TO DO:
Each line of the material should be set down exactly. Pictures are not part of the copy.

[Start of section]

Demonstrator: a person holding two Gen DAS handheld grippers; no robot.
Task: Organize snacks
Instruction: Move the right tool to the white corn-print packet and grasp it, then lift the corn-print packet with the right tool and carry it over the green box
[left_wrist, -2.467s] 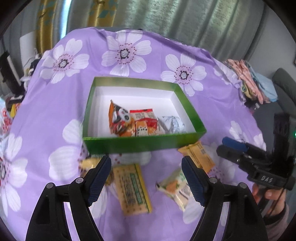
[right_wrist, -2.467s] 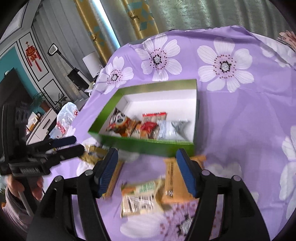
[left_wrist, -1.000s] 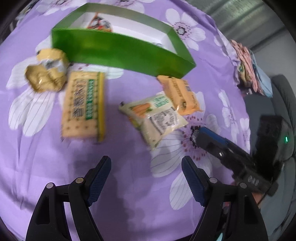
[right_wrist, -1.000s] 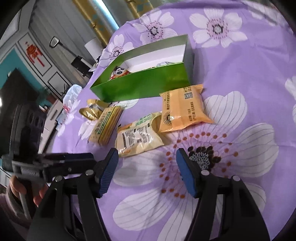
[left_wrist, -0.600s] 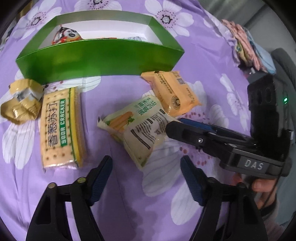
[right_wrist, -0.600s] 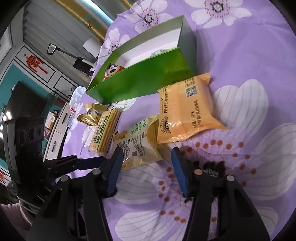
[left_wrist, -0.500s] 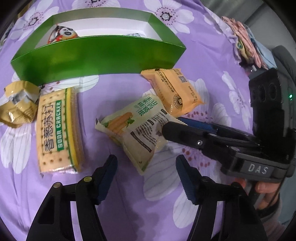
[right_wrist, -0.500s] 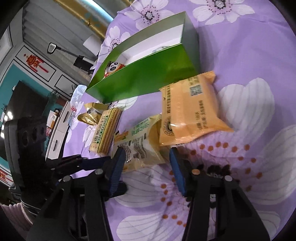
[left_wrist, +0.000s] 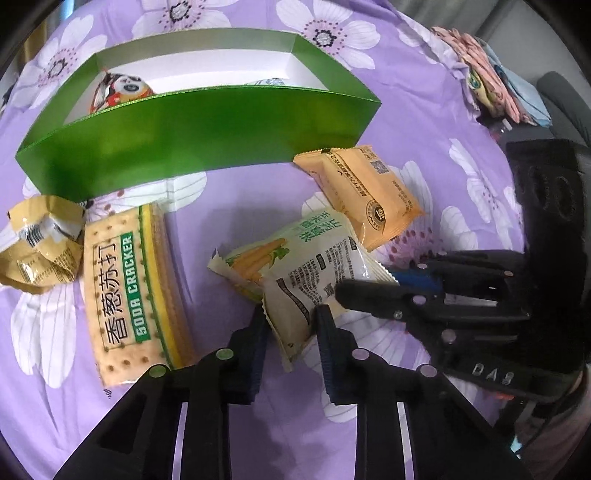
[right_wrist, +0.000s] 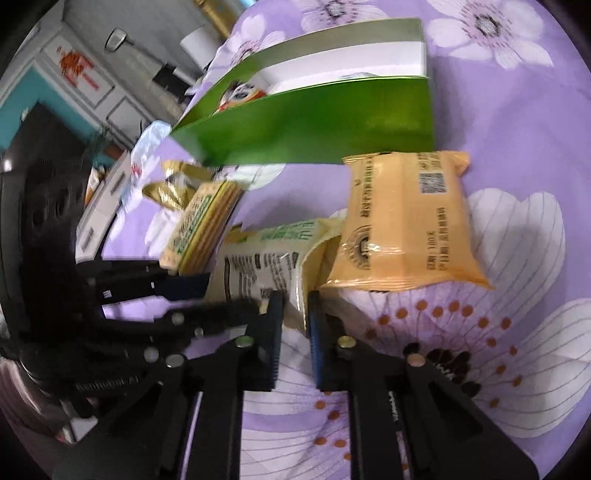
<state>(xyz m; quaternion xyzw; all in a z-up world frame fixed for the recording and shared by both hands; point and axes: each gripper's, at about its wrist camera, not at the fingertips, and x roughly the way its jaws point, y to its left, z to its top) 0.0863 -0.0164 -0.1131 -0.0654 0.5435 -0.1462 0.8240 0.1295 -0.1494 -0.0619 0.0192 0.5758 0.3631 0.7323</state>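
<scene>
I have both claws clamped on the corn snack packet (left_wrist: 295, 266), left gripper (left_wrist: 290, 325) and right gripper (right_wrist: 293, 314), just in front of the green box (left_wrist: 207, 125). Pulling apart could tear its wrapper.

A lilac cloth (left_wrist: 229, 206) printed with large white flowers, dark dotted centres, covers the bench. The box (left_wrist: 207, 125) is glossy green outside, white inside. The soda cracker pack (left_wrist: 129, 284) is beige with green and yellow bands. The corn snack packet (left_wrist: 303, 273) is white, pale yellow and green; the biscuit packet (right_wrist: 402, 225) orange; the crumpled wrapper (left_wrist: 37, 240) gold.
</scene>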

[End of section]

SOLUTION FOR THIS PROBLEM:
Demonstrator: a person holding two Gen DAS handheld grippers; no robot.
Task: Organize snacks
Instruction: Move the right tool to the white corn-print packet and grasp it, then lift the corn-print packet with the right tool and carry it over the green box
[left_wrist, -2.467s] 
[right_wrist, -2.467s] 
[left_wrist, -1.000s] 
[right_wrist, -1.000s] 
[left_wrist, -0.600s] 
[right_wrist, -0.600s] 
[left_wrist, -0.500s] 
[right_wrist, -0.500s] 
[left_wrist, +0.000s] 
[right_wrist, +0.000s] 
<state>(xyz m; quaternion xyzw; all in a z-up world frame fixed for the recording and shared by both hands; point and axes: each gripper's, at about its wrist camera, not at the fingertips, and x roughly the way its jaws point, y to its left, z to its top) 0.0863 -0.0164 -0.1131 -0.0654 0.5435 -0.1462 0.8240 0.1295 -0.1494 -0.0619 0.0192 0.5758 0.3631 0.7323</state>
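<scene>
I have both claws clamped on the corn snack packet (left_wrist: 295, 266), left gripper (left_wrist: 290, 325) and right gripper (right_wrist: 293, 314), just in front of the green box (left_wrist: 207, 125). Pulling apart could tear its wrapper.

A lilac cloth (left_wrist: 229, 206) printed with large white flowers, dark dotted centres, covers the bench. The box (left_wrist: 207, 125) is glossy green outside, white inside. The soda cracker pack (left_wrist: 129, 284) is beige with green and yellow bands. The corn snack packet (left_wrist: 303, 273) is white, pale yellow and green; the biscuit packet (right_wrist: 402, 225) orange; the crumpled wrapper (left_wrist: 37, 240) gold.
</scene>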

Exercise complete, with nothing further to add.